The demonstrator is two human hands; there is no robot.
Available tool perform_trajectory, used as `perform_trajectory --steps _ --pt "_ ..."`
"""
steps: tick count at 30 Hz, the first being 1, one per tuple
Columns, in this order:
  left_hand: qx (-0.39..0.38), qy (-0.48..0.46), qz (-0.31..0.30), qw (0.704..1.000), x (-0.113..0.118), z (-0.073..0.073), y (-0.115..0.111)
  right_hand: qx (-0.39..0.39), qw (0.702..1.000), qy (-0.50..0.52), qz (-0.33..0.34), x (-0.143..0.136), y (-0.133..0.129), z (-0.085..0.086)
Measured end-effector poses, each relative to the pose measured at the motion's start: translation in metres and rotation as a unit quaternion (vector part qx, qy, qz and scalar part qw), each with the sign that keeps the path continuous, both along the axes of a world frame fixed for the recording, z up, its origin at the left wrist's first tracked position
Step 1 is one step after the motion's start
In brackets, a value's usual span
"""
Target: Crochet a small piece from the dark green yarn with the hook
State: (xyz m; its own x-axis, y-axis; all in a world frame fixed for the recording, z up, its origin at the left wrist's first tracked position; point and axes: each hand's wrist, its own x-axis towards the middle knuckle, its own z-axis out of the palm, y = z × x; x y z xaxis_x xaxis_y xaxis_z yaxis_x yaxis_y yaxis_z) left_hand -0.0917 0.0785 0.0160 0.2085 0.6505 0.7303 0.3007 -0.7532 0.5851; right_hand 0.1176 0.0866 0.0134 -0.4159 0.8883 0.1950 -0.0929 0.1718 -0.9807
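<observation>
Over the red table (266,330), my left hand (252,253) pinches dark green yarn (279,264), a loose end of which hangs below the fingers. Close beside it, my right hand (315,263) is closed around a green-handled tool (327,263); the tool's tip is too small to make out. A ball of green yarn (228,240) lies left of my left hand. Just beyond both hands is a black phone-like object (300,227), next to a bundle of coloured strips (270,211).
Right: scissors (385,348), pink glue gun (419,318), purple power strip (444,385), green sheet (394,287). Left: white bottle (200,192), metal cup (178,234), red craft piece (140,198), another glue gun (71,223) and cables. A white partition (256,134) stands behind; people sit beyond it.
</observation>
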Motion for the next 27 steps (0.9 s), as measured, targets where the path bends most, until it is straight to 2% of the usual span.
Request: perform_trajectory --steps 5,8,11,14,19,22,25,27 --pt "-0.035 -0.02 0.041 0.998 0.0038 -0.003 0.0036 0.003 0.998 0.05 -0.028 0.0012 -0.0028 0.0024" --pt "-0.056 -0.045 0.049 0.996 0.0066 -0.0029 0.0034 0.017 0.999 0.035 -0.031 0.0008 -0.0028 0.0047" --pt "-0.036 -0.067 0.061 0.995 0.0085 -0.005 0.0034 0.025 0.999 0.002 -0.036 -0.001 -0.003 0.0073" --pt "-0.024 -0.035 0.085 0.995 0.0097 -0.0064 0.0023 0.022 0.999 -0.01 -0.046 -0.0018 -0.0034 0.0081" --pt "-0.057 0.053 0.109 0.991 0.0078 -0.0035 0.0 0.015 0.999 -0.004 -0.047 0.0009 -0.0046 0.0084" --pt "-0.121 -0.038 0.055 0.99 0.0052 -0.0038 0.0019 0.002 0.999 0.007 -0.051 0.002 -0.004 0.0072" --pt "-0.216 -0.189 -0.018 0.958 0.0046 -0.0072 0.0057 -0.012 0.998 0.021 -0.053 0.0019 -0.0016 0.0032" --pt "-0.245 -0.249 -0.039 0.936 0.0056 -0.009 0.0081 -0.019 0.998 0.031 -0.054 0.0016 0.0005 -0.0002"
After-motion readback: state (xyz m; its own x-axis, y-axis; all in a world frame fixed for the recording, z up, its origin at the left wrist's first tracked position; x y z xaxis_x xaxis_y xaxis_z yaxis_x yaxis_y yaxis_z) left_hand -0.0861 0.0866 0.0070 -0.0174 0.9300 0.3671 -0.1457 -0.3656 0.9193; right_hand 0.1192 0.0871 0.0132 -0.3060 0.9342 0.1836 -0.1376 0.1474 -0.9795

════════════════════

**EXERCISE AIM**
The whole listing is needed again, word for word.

**SOLUTION**
The demonstrator is two human hands; there is no robot.
Available tool perform_trajectory, used as `perform_trajectory --steps _ --pt "_ ..."`
"""
steps: tick count at 30 Hz, the first being 1, one per tuple
Columns, in this order:
  left_hand: qx (-0.39..0.38), qy (-0.48..0.46), qz (-0.31..0.30), qw (0.704..1.000), x (-0.113..0.118), z (-0.073..0.073), y (-0.115..0.111)
  right_hand: qx (-0.39..0.39), qw (0.702..1.000), qy (-0.50..0.52), qz (-0.33..0.34), x (-0.143..0.136), y (-0.133..0.129), z (-0.085..0.086)
Measured end-effector poses, each relative to the pose measured at the motion's start: translation in metres and rotation as a unit quaternion (vector part qx, qy, qz and scalar part qw), each with the sign that keeps the path continuous, both along the axes of a world frame fixed for the recording, z up, its origin at the left wrist's first tracked position
Step 1 is one step after the motion's start
In brackets, a value's usual span
"""
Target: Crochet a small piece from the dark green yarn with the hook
State: (xyz m; its own x-axis, y-axis; all in a world frame fixed for the recording, z up, its origin at the left wrist's first tracked position; point and axes: each hand's wrist, its own x-axis towards the middle knuckle, its own z-axis out of the palm, y = z × x; x y z xaxis_x xaxis_y xaxis_z yaxis_x yaxis_y yaxis_z) left_hand -0.0917 0.0785 0.0160 0.2085 0.6505 0.7303 0.3007 -0.7532 0.5851; right_hand 0.1176 0.0866 0.0134 -0.4159 0.8883 0.1950 -0.0929 0.1718 -0.9807
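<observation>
Over the red table (266,330), my left hand (252,253) pinches dark green yarn (279,264), a loose end of which hangs below the fingers. Close beside it, my right hand (315,263) is closed around a green-handled tool (327,263); the tool's tip is too small to make out. A ball of green yarn (228,240) lies left of my left hand. Just beyond both hands is a black phone-like object (300,227), next to a bundle of coloured strips (270,211).
Right: scissors (385,348), pink glue gun (419,318), purple power strip (444,385), green sheet (394,287). Left: white bottle (200,192), metal cup (178,234), red craft piece (140,198), another glue gun (71,223) and cables. A white partition (256,134) stands behind; people sit beyond it.
</observation>
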Motion for the next 27 steps (0.9 s), as measured, targets where the path bends most, until it is straight to 2% of the usual span.
Request: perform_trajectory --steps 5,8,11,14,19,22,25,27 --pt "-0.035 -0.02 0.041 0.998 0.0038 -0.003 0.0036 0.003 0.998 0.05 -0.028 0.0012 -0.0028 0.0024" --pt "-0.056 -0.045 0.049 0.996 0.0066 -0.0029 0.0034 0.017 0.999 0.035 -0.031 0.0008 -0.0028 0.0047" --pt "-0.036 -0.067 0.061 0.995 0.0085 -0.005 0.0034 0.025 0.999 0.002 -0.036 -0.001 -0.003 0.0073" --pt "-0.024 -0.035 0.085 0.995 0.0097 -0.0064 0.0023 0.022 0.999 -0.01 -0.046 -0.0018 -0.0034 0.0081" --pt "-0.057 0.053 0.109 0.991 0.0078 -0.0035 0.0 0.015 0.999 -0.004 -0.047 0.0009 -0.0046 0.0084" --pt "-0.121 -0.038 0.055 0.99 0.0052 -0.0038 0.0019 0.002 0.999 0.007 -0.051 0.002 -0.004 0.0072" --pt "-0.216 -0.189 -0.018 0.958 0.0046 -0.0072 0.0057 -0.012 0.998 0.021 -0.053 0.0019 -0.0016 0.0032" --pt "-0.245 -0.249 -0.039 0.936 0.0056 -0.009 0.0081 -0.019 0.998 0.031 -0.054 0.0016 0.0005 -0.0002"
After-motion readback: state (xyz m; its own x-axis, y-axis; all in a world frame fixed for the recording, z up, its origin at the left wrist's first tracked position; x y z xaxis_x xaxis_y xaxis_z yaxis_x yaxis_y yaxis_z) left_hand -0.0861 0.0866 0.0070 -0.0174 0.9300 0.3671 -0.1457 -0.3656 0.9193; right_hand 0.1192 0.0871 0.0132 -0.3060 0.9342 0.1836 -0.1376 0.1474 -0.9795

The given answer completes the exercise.